Bible

 

Genesis 15

Studie

   

1 Na deze dingen geschiedde het woord des HEEREN tot Abram in een gezicht, zeggende: Vrees niet, Abram! Ik ben u een Schild, uw Loon zeer groot.

2 Toen zeide Abram: Heere, Heere! wat zult Gij mij geven, daar ik zonder kinderen heenga en de bezorger van mijn huis is deze Damaskener Eliezer?

3 Voorts zeide Abram: Zie, mij hebt Gij geen zaad gegeven, en zie, de zoon van mijn huis zal mijn erfgenaam zijn!

4 En ziet, het woord des HEEREN was tot hem, zeggende: Deze zal uw erfgenaam niet zijn; maar die uit uw lijf voortkomen zal, die zal uw erfgenaam zijn.

5 Toen leidde Hij hem uit naar buiten, en zeide: Zie nu op naar den hemel, en tel de sterren, indien gij ze tellen kunt; en Hij zeide tot hem: Zo zal uw zaad zijn!

6 En hij geloofde in den HEERE; en Hij rekende het hem tot gerechtigheid.

7 Voorts zeide Hij tot hem: Ik ben de HEERE, Die u uitgeleid heb uit Ur der Chaldeen, om u dit land te geven, om dat erfelijk te bezitten.

8 En hij zeide: Heere, Heere! waarbij zal ik weten, dat ik het erfelijk bezitten zal?

9 En Hij zeide tot hem: Neem Mij een driejarige vaars, en een driejarige geit, en een driejarige ram, en een tortelduif, en een jonge duif.

10 En hij bracht Hem deze alle, en hij deelde ze middendoor, en hij legde elks deel tegen het andere over; maar het gevogelte deelde hij niet.

11 En het wild gevogelte kwam neder op het aas; maar Abram joeg het weg.

12 En het geschiedde, als de zon was aan het ondergaan, zo viel een diepe slaap op Abram; en ziet, een schrik, en grote duisternis viel op hem.

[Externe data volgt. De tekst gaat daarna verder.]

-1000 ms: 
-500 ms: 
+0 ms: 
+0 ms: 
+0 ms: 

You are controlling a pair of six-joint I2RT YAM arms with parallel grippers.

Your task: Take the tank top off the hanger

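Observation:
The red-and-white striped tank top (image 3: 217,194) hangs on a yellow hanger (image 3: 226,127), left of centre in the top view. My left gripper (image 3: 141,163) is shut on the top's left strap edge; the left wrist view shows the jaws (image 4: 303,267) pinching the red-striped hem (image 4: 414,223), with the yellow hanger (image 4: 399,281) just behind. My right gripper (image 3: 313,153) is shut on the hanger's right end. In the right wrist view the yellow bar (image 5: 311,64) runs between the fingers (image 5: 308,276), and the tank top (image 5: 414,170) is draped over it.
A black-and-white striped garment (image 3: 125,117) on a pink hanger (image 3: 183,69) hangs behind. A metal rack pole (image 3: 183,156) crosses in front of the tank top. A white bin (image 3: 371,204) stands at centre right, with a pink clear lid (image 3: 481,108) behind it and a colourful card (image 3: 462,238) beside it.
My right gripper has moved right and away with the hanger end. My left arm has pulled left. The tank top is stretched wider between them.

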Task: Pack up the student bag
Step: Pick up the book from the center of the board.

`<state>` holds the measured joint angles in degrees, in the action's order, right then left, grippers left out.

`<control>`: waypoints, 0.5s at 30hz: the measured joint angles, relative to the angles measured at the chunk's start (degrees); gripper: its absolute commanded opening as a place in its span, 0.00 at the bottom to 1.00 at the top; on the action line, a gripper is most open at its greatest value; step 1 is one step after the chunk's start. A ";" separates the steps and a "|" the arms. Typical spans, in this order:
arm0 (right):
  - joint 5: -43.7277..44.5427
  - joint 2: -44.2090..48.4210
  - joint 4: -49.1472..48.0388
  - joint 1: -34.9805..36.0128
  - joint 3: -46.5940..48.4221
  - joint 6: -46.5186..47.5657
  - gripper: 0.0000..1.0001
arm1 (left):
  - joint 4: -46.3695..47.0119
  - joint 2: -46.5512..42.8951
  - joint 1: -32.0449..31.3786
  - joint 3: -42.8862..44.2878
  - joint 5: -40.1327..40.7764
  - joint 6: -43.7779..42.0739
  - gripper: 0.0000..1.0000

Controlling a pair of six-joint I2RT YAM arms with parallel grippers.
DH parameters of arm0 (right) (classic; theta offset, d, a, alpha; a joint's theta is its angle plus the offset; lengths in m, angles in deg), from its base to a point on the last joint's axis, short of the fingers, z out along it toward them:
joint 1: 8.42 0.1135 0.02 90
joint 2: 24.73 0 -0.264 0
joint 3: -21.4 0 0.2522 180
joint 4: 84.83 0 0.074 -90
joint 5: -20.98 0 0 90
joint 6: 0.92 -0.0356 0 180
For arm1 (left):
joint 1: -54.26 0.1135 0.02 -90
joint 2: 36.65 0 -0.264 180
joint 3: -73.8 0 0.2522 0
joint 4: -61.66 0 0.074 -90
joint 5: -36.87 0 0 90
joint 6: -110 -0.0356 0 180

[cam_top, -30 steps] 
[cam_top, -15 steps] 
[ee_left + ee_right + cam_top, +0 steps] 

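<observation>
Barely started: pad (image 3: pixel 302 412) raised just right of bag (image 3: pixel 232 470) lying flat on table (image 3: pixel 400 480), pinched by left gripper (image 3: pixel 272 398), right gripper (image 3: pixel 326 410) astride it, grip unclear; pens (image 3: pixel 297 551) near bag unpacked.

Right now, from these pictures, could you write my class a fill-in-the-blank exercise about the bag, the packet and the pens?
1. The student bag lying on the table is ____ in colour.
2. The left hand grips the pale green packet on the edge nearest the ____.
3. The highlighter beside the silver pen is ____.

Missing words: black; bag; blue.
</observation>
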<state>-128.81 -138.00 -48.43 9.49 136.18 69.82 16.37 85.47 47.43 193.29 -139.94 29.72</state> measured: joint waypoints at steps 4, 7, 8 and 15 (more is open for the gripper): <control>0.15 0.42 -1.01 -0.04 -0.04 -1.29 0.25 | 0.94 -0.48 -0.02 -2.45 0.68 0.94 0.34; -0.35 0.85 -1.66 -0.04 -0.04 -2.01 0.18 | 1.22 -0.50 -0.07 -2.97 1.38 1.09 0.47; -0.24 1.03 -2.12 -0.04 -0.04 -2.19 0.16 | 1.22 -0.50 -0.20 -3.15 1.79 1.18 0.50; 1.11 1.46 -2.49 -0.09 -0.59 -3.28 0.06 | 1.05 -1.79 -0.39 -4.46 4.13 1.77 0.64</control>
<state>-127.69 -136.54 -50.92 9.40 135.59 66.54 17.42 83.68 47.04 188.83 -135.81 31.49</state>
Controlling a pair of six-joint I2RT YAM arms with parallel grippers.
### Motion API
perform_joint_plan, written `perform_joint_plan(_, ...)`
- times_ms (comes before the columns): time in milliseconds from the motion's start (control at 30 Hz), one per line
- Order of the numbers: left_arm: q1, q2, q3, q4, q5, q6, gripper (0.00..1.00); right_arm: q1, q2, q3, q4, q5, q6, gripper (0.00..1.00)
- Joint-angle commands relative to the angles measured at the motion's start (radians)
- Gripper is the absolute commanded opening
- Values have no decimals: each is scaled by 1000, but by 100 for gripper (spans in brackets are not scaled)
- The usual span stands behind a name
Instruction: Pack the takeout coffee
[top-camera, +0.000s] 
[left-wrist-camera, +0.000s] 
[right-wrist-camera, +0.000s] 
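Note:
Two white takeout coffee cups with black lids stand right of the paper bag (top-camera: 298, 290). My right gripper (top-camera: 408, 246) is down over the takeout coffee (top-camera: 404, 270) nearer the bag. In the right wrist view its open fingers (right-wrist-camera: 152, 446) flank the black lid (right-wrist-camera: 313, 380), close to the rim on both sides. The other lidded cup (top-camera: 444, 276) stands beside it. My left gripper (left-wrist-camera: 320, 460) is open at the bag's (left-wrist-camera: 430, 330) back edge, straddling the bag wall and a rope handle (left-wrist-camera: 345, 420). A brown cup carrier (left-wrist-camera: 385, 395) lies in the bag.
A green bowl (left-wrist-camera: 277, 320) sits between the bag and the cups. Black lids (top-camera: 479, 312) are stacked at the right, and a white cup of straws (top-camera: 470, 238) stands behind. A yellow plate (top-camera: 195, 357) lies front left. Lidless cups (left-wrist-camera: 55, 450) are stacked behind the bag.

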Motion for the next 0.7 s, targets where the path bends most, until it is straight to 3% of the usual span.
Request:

13 Toen zeide Hij tot Abram: Weet voorzeker, dat uw zaad vreemd zal zijn in een land, dat het hunne niet is, en zij zullen hen dienen, en zij zullen hen verdrukken vierhonderd jaren.

14 Doch Ik zal het volk ook rechten, hetwelk zij zullen dienen; en daarna zullen zij uittrekken met grote have.

15 En gij zult tot uw vaderen gaan met vrede; gij zult in goeden ouderdom begraven worden.

16 En het vierde geslacht zal herwaarts wederkeren; want de ongerechtigheid der Amorieten is tot nog toe niet volkomen.

17 En het geschiedde, dat de zon onderging en het duister werd, en ziet, daar was een rokende oven en vurige fakkel, die tussen die stukken doorging.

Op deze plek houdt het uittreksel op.